:: Problem ::
Lift out, unaltered, the lines of the material below between the line holding "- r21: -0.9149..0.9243" and the line holding "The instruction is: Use", counting both.

:: Input data ::

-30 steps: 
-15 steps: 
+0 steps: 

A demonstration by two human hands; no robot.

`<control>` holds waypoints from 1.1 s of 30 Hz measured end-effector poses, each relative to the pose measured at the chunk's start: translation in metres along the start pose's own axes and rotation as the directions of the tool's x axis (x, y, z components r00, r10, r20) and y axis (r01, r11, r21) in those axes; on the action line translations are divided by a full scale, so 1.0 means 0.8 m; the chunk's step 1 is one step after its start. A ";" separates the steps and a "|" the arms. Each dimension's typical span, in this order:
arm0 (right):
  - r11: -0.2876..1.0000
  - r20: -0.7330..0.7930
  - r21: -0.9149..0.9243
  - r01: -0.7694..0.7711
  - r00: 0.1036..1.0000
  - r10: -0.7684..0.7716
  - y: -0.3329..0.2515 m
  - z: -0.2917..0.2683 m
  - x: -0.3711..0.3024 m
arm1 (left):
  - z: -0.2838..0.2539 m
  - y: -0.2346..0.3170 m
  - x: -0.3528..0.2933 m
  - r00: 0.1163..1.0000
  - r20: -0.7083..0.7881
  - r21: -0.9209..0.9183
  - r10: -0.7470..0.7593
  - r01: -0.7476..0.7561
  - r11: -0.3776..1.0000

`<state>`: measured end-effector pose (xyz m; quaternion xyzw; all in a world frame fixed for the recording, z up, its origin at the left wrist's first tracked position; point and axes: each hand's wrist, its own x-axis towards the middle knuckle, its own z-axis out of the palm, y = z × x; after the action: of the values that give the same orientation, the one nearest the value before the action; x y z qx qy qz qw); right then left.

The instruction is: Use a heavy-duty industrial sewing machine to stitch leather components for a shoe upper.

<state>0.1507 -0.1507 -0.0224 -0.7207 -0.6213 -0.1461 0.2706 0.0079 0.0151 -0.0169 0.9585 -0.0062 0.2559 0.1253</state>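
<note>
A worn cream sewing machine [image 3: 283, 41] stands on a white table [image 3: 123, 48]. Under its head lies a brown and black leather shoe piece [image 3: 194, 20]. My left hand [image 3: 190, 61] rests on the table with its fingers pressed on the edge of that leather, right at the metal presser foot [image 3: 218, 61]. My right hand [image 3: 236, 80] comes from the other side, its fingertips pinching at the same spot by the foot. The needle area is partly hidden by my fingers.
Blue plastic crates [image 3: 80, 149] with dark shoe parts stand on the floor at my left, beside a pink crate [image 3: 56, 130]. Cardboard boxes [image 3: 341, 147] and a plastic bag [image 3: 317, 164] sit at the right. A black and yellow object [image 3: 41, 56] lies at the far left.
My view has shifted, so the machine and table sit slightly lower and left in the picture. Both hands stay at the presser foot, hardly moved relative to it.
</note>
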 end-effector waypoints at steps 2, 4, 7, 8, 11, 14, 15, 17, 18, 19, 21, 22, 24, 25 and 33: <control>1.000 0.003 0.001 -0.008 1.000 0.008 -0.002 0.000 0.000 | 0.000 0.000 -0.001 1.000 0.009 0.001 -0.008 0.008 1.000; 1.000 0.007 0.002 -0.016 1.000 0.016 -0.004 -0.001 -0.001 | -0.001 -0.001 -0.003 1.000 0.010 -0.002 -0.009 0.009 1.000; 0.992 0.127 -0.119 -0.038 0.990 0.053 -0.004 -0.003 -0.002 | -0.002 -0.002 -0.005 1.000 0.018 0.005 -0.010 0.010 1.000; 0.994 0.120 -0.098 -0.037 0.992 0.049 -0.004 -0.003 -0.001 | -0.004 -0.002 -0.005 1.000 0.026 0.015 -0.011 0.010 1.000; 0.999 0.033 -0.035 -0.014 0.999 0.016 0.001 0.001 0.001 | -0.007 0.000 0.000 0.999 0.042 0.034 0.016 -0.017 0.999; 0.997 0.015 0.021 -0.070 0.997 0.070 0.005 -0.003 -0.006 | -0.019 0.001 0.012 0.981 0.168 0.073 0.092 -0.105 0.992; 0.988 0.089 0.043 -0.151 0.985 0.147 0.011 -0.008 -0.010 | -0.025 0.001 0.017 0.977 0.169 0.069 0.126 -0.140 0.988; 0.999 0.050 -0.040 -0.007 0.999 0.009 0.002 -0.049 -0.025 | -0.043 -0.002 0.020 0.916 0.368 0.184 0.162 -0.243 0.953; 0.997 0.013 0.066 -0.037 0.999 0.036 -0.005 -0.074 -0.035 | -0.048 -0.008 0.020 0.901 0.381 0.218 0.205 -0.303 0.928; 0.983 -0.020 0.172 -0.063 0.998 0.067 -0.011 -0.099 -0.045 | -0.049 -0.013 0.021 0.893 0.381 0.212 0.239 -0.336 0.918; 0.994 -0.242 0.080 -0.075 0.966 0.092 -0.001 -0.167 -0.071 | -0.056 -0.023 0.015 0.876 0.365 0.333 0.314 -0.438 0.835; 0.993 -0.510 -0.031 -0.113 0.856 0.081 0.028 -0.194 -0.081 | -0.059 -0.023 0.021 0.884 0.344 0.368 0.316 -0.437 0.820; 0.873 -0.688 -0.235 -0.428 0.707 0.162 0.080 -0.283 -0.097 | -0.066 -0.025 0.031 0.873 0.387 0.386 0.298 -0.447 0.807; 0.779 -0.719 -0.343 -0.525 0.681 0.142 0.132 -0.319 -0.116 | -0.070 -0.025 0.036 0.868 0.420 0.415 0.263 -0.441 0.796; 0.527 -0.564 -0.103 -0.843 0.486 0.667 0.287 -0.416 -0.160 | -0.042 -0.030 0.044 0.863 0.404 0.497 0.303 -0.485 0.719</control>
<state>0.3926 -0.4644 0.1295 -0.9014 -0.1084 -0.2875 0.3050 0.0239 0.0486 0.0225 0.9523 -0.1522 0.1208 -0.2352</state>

:: Result of the task ::
  - r21: -0.9149..0.9243
  - r01: -0.7694..0.7711
  - r00: 0.1036..1.0000
  - r10: -0.7684..0.7716
  - y: -0.3329..0.2515 m
  - z: -0.2917..0.2683 m
  - x: -0.3711..0.3024 m
arm1 (left):
  - z: -0.2838..0.2539 m
  - y: -0.2346..0.3170 m
  - x: -0.3528..0.2933 m
  - r00: 0.1163..1.0000
  - r20: -0.7083..0.7881
  - r21: -0.9209..0.9183
  - r10: -0.7470..0.7593
  - r01: -0.7476..0.7561
  - r11: -0.3776..1.0000

`<state>`: measured end-effector pose (xyz m; quaternion xyzw; all in a world frame fixed for the recording, z up, its origin at the left wrist's first tracked position; point and axes: each hand's wrist, its own x-axis towards the middle knuckle, its own z-axis out of the palm, y = z × x; after the action: of the values that give the same orientation, the one nearest the value before the action; x y z qx qy qz qw); right then left.

The instruction is: Use a heavy-duty industrial sewing machine to stitch leather components for a shoe upper.

Work on this exercise is finished, so nothing remains.